29 March 2016
by Jacob Greber
Morrison refuses to let Labor veto top appointments
Treasurer Scott Morrison is refusing to consult with the opposition over a raft of top economic appointments in the lead-up to a likely election in July, including the promotion to governor of Reserve Bank of Australia deputy Philip Lowe, who has won Labor's backing.
Shadow treasurer Chris Bowen on Monday demanded the government stop naming senior Treasury portfolio positions without consulting the opposition, because the government is now effectively on an election footing.
Describing Labor's calls for a quasi-caretaker approach to appointments as "attention-seeking", Mr Morrison made it clear he would continue making his own decisions according to "normal procedures".
"No election has been called, nor is one formally due until later in the year," he said.
"The issue of a double-dissolution election is contingent on matters in the Senate that have not yet been determined. Labor should not be prejudging these outcomes and the government certainly has not."
More than two dozen Treasury portfolio positions are due to be named between now and the end of the year, including that of Reserve Bank board member John Edwards, who was appointed five years ago by the previous Labor government and whose term expires on July 30. He would normally be given a second term, given historical precedents for board members.
Other positions on the hook include Productivity Commissioner Jonathan Coppel; Takeovers Panel member David Jones; three Commonwealth Grants Commission posts; ASIC member Greg Tanzer; and the chairperson of the Australian Competition Tribunal, currently held by John Mansfield.
The most important government appointment this year will be the next Reserve Bank governor. Glenn Stevens' term expires in September.
The government hasn't formally approached Labor about the Reserve Bank governorship. But a senior Labor source said the opposition would be amenable to replacing Mr Stevens with Dr Lowe.
Sims reappointment starts row
The appointments row erupted when Mr Bowen slammed as "highly inappropriate" Mr Morrison's decision last week to formally start the reappointment of Rod Sims as chairman of the Australian Competition and Consumer Commission.
Mr Morrison didn't consult Labor on the plan to give Mr Sims another three-year term starting on August 1, which requires majority support from state and territory governments.
Mr Bowen said the August start date will be after the next government is likely to have been sworn in, making it imperative for Mr Morrison to include the opposition in any key appointments.
"It would have been more appropriate for the Treasurer to appoint Mr Sims on an acting basis and therefore allow the substantive appointment to be made in a process involving the incoming treasurer," he said.
Labor wants to be consulted on the position of Australian Securities and Investments Commission chairman, currently held by Greg Medcraft, whose five-year tenure expires on May 12, one day after the last date that Prime Minister Malcolm Turnbull can call a July 2 election.
The call for bipartisan consultation has echoes of the growing battle over a replacement for US Supreme Court justice Antonin Scalia who died suddenly last month.
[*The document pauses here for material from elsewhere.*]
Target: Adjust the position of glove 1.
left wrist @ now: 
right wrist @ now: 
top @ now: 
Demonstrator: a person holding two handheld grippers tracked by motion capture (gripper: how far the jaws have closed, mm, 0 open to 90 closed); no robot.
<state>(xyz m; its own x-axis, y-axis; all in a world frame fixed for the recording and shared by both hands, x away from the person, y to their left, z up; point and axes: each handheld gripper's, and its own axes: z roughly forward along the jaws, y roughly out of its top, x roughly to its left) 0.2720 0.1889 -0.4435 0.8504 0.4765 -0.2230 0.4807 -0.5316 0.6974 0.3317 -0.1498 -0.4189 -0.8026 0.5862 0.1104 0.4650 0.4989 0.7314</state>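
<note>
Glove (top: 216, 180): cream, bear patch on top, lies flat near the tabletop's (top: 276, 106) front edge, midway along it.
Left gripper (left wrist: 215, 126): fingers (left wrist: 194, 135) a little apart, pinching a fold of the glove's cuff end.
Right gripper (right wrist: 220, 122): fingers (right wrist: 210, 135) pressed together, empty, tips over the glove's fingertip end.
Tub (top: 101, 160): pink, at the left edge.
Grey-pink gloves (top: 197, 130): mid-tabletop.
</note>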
Conservative politicians have demanded President Barack Obama leave the decision to the next president.
The row is also one of the consequences of Prime Minister Malcolm Turnbull's decision last week to nominate July 2 as a likely double-dissolution election.
Shades of 2013
This year won't be the first time that the timing of an election threatens to politicise key appointments. In 2013, then opposition leader Tony Abbott and shadow treasurer Joe Hockey complained that Labor had no right to make appointments after prime mInister Julia Gillard took the unusual step in February of that year of announce a September election.
Two months later, former Treasurer Wayne Swan reappointed Mr Stevens to a second term starting just days after the date nominated by Ms Gillard for the 2013 poll. He also named Wayne Byres as chairman of the Australian Prudential Regulation Authority from mid-2014, more than a year after the announcement was made.
The traditional caretaker convention dictates that governments only stop taking major decisions once parliament is formally dissolved ahead of an election. No such convention has been set for when governments flag elections further afield.
On the reappointment of Mr Sims, Mr Morrison said on Monday that the government initiated a well-established process of consultation with states and territories to ensure continuity at the ACCC.
"If Labor are opposed to Mr Sims' appointment because of his support for the government's decision to strengthen the misuse of market power rules, which they oppose, they should just say so," he said.